### REQUIREMENT
Transcribe each line below verbatim; pictures excluded.

### DATA SEGMENT
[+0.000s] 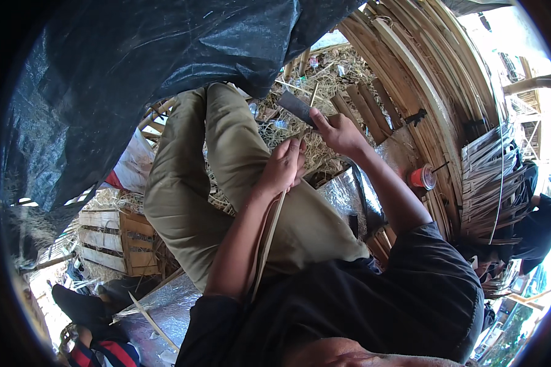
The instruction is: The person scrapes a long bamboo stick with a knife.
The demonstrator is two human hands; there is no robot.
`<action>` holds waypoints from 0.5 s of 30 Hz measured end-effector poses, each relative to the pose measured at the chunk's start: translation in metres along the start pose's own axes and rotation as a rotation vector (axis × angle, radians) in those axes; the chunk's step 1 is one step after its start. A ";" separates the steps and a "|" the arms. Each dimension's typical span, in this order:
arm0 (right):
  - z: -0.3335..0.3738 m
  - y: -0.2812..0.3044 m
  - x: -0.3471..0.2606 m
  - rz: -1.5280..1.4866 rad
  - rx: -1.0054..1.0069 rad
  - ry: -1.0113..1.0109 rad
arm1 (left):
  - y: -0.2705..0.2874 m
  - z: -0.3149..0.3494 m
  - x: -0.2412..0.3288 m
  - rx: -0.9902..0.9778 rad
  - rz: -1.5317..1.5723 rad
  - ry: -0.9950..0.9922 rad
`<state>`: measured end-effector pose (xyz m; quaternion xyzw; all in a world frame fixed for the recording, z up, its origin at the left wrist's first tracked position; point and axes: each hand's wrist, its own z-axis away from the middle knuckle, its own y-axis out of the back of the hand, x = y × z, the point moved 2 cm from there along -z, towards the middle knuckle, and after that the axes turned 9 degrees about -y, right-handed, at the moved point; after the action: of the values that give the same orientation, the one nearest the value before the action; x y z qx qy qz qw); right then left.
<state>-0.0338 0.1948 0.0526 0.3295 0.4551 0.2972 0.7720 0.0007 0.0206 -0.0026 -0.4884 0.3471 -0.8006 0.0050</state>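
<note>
My left hand [283,165] is closed around a long, thin bamboo strip [268,241]. The strip runs back along my left forearm toward my chest. My right hand [343,136] grips a knife with a wide, dark, flat blade [297,110]; its handle is hidden in my fist. A pale pointed tip [314,92] rises just beyond the blade, seemingly the strip's far end. Whether blade and strip touch, I cannot tell. Both hands are above my right thigh [245,131], the right one a little farther out than the left.
Long split bamboo strips [422,67] are stacked on the right, beside a bundle of thin slats [487,177]. A red container [422,177] sits near them. Shavings [337,73] litter the ground. A wooden crate [104,235] stands left, below a dark tarp [134,73]. Other people sit at both lower sides.
</note>
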 end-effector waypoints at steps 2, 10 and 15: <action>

### THE ANSWER
[+0.000s] 
The instruction is: The person scrapes a long bamboo stick with a knife.
The demonstrator is two human hands; there is no robot.
`<action>` holds waypoints from 0.5 s of 30 Hz measured end-effector poses, each relative to the pose measured at the chunk's start: translation in metres along the start pose's own axes and rotation as a rotation vector (axis × angle, radians) in those axes; the chunk's step 1 is one step after its start. A ";" separates the steps and a "|" the arms. Each dimension's typical span, in this order:
arm0 (right):
  - z: -0.3335..0.3738 m
  - y: -0.2812..0.3044 m
  - x: -0.3471..0.2606 m
  - rz: -1.5280..1.4866 rad
  - rx: -1.0054..1.0069 rad
  - ry: -1.0113..1.0109 rad
arm1 (left):
  - y: -0.2705..0.2874 m
  - z: -0.3149..0.3494 m
  - x: -0.2412..0.3288 m
  - rx: -0.9902..0.9778 rad
  - rz: -1.5317..1.5723 rad
  - ry: -0.9950..0.9922 rad
`<state>`: measured end-effector pose (xyz m; quaternion xyzw; all in a world frame fixed for the recording, z up, its origin at the left wrist's first tracked position; point and axes: each hand's wrist, its own z-axis away from the middle knuckle, its own y-axis out of the back of the hand, x = y × z, the point moved 2 cm from there along -z, towards the middle knuckle, and after that the axes turned 9 degrees about -y, right-handed, at the moved point; after the action: of the values that give the same orientation, the one nearest the value before the action; x y z qx qy qz qw); right then left.
<state>-0.0338 0.1948 0.0526 0.3295 0.4551 0.2972 0.7720 0.0007 0.0206 -0.0026 -0.4884 0.3471 -0.8006 0.0050</state>
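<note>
My left hand [283,165] is closed around a long, thin bamboo strip [268,241]. The strip runs back along my left forearm toward my chest. My right hand [343,136] grips a knife with a wide, dark, flat blade [297,110]; its handle is hidden in my fist. A pale pointed tip [314,92] rises just beyond the blade, seemingly the strip's far end. Whether blade and strip touch, I cannot tell. Both hands are above my right thigh [245,131], the right one a little farther out than the left.
Long split bamboo strips [422,67] are stacked on the right, beside a bundle of thin slats [487,177]. A red container [422,177] sits near them. Shavings [337,73] litter the ground. A wooden crate [104,235] stands left, below a dark tarp [134,73]. Other people sit at both lower sides.
</note>
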 end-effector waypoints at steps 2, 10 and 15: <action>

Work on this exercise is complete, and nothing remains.